Adam froze, staring at the face in front of him.
Vincent’s bloody nose was shifting, cartilage moving and crunching audibly back into place.
Adam’s stomach lurched. The blue in Vincent’s irises looked brighter, and the white of his eyes drowned in what looked like a swirling blackness.
For a split second, it was as if they were both frozen in time. Staring.
I’ve seen this before …A fragment surfaced through the ketamine haze. A woman. Brown hair. Black eyes like ink spreading through water. Long, sharp teeth. The memory felt distant, like watching a movie through frosted glass.
The corners of Vincent’s mouth twitched, slowly curling into a blood-smeared grin, revealing four long, sharpened fangs in the place where his upper eye teeth had just been.
More memories crashed back: Vincent’s hand on someone’ s neck, a sickening snap, a body crumpling to the asphalt.

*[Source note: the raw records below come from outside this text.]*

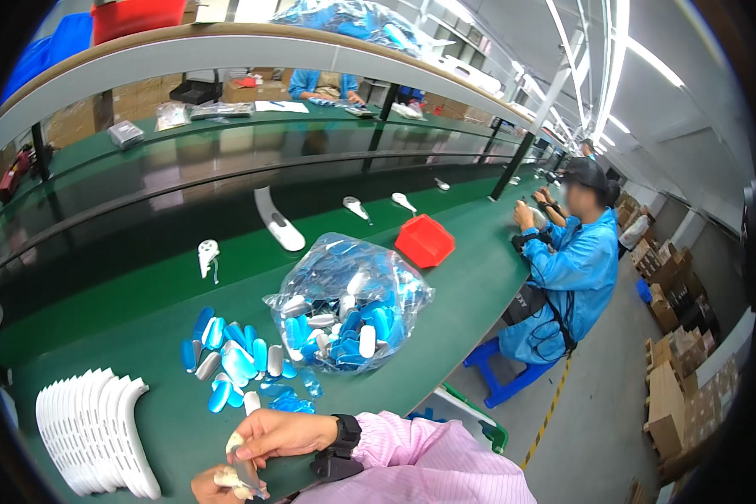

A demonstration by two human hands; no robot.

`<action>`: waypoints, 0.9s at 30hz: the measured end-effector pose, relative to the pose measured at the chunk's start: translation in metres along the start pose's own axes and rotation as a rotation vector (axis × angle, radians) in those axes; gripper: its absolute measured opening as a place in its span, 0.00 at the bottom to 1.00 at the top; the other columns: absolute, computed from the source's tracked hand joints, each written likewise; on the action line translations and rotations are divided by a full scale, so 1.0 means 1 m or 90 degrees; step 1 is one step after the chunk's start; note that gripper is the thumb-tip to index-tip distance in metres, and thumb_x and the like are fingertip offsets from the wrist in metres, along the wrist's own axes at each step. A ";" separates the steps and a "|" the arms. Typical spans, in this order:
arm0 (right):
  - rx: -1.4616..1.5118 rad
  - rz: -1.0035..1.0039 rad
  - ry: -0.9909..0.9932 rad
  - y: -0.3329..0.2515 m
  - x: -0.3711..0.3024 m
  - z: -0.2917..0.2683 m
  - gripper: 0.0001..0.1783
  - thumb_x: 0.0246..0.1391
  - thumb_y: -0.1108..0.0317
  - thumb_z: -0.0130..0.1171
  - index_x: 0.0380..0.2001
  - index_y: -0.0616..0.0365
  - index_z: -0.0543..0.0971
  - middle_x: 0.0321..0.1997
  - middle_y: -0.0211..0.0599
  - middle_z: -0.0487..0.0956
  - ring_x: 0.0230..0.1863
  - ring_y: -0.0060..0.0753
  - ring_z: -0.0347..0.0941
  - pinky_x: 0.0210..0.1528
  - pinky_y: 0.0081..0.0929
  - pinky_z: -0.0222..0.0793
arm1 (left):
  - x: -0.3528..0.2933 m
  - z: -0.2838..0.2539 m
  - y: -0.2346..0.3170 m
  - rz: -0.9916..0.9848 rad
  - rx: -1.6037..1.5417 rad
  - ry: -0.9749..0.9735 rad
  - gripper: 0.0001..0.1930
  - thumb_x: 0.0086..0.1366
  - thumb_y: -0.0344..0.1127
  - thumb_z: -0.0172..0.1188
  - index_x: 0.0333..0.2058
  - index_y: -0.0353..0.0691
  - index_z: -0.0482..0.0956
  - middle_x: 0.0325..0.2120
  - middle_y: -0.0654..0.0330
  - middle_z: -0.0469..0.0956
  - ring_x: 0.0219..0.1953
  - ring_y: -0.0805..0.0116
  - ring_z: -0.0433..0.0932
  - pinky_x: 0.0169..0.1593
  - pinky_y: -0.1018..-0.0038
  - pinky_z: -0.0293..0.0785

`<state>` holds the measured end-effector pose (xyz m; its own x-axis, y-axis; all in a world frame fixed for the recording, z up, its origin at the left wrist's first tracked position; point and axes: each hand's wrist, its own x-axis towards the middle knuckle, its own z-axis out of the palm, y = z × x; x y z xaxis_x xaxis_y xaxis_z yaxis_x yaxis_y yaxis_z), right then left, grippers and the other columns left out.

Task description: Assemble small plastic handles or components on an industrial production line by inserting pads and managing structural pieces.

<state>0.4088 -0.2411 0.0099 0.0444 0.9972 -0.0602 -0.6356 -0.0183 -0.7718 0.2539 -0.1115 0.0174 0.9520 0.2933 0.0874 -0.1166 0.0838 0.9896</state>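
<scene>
Here, 2 hands, 1 small grey piece.

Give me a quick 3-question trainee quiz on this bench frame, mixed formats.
1. True or false: the clear bag of small blue and silver pieces lies on the green bench, right of the loose pile of the same pieces.
2. Multiple choice: the red bin sits (A) on the top shelf, (B) on the bench beyond the bag, (C) on the floor.
3. Fill in: the stack of white curved parts lies to the ___ of the right hand and left hand, which pinch a small silver piece.

Key: 1 true; 2 B; 3 left.
</scene>
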 end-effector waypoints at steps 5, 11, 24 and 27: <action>0.041 -0.150 0.172 -0.026 -0.015 -0.012 0.15 0.60 0.70 0.51 0.45 0.72 0.71 0.34 0.40 0.77 0.37 0.28 0.74 0.41 0.23 0.70 | 0.009 0.001 0.008 -0.013 -0.064 0.244 0.04 0.62 0.24 0.53 0.33 0.29 0.74 0.28 0.58 0.76 0.27 0.72 0.77 0.31 0.79 0.74; -0.001 -0.177 0.333 -0.056 -0.030 -0.019 0.16 0.60 0.68 0.51 0.47 0.70 0.72 0.32 0.34 0.75 0.31 0.21 0.67 0.38 0.20 0.64 | 0.005 -0.028 0.016 0.135 0.702 0.343 0.17 0.51 0.19 0.54 0.43 0.30 0.73 0.47 0.44 0.70 0.51 0.50 0.68 0.54 0.58 0.63; -0.319 -0.188 0.425 -0.059 -0.011 0.008 0.21 0.53 0.78 0.58 0.52 0.66 0.71 0.40 0.32 0.77 0.36 0.17 0.71 0.38 0.16 0.69 | 0.009 -0.054 -0.012 -0.026 0.689 0.379 0.21 0.52 0.16 0.50 0.48 0.26 0.67 0.41 0.43 0.67 0.47 0.46 0.67 0.51 0.64 0.64; -0.367 -0.214 0.377 -0.050 -0.003 0.012 0.19 0.51 0.79 0.60 0.49 0.65 0.74 0.41 0.33 0.78 0.39 0.17 0.72 0.40 0.15 0.70 | 0.006 -0.052 0.009 -0.097 0.245 0.285 0.25 0.53 0.15 0.47 0.53 0.29 0.64 0.46 0.44 0.68 0.50 0.56 0.69 0.53 0.71 0.63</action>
<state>0.4314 -0.2426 0.0560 0.6518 0.7577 0.0333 -0.0372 0.0758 -0.9964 0.2437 -0.0599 0.0210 0.7290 0.6838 -0.0324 0.2019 -0.1696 0.9646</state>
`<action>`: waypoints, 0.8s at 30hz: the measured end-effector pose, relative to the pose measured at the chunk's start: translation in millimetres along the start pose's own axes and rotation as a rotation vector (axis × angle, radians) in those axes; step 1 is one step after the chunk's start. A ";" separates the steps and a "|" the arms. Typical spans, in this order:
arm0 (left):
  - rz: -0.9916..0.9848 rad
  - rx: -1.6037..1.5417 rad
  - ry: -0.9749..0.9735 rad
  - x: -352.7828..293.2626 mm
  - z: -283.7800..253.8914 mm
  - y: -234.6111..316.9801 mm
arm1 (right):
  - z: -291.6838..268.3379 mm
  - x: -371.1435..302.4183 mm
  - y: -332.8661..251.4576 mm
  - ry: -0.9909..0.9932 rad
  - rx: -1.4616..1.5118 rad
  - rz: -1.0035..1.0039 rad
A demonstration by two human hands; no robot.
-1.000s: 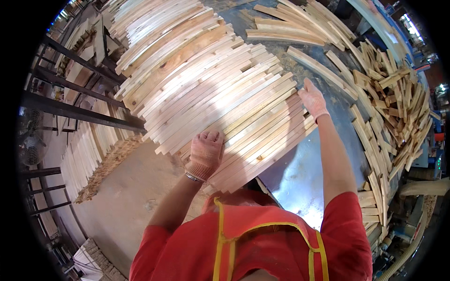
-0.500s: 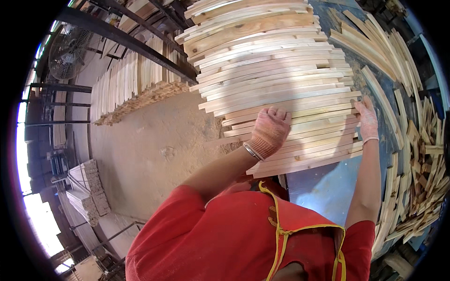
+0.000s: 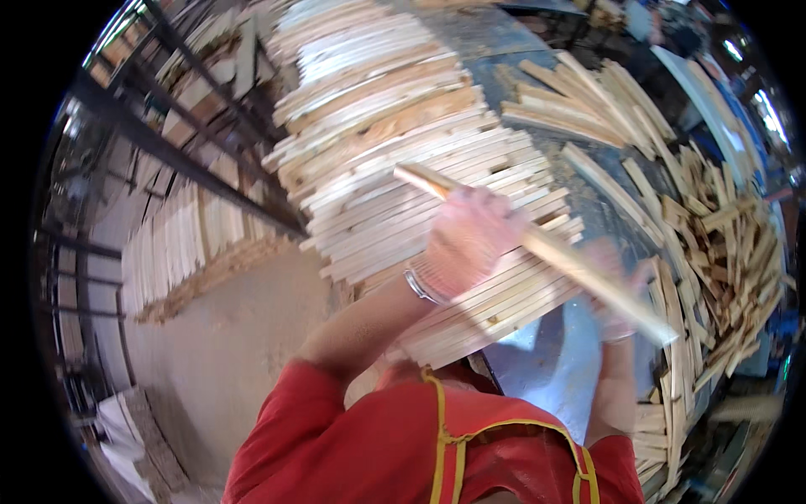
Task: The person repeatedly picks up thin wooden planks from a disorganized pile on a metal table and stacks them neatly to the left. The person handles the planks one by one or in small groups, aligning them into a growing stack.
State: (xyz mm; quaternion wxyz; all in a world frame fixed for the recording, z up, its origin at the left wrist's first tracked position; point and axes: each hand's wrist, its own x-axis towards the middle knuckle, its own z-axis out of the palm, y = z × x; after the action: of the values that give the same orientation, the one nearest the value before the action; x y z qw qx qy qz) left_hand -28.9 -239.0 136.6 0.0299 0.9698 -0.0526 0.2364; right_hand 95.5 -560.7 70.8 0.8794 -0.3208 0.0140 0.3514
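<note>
My left hand (image 3: 470, 244), in a pale pink knitted glove, is closed around a wooden strip (image 3: 579, 270). The strip is raised above a wide row of similar strips (image 3: 361, 214) lying side by side, and it slants from upper left down to the right. My right hand (image 3: 606, 255), gloved too, is by the strip's right-hand part and partly hidden behind it. Motion smears its fingers, so whether it grips the wood does not show. A metal band (image 3: 417, 286) circles my left wrist.
Loose strips (image 3: 609, 189) and a heap of short offcuts (image 3: 726, 252) lie to the right on the blue-grey table (image 3: 546, 349). At left stand a stack of upright boards (image 3: 189, 239) and a dark metal frame (image 3: 180, 164) above the dusty floor (image 3: 252, 315).
My left hand has lifted a strip off the row and tilted it across. My right hand has left the row's right edge and moved down beside the strip. The whole view has shifted.
</note>
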 end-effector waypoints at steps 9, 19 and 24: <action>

Adam reared back, Vincent’s slick fingers falling away from his jaw, and he slammed back against the headboard, making his vision blur.
It didn’t matter. He swung his fist back out at the human shape— no, not human —in front of him and felt that satisfying burn again in his hand as it connected with some part of Vincent’s face.
He didn’t wait for his sight to adjust as he scrambled toward the other side of the bed, a strange feeling of heaviness on his good ankle barely registering as he did.
He just needed to put distance between him and the blond with the messed up face.
He reached as far as could, seeing his damp clothes and his shoes on the ground just inches beyond his reach, complete with his prosthetic sticking up out of his shoe. So close. But metal dug into his ankle as he reach, accompanied with the sound of a chain moving against the bedframe.
Shit.
Adam cried out as Vincent yanked hard on the chain, dragging him back from the edge of the bed.
He propped himself up on his elbows, trying to maintain some composure as he avoided looking down at his stump.
At least Vincent left the silicone prosthetic sleeve on.
It only made him feel slightly less embarrassed and pissed off.
Adam stared up at Vincent, breathing hard through his nose.
Those eyes. And the teeth.
The memory of the woman became clearer of the dancer from behind the club. Beth. He’d snapped her neck.
“Y-You killed that stripper,” Adam blurted, unable to tear his stare away from Vincent’s face.
“Dancer,” Vincent corrected calmly. “They’re called dancers. Stripper has such a negative connotation. And I did not kill her.”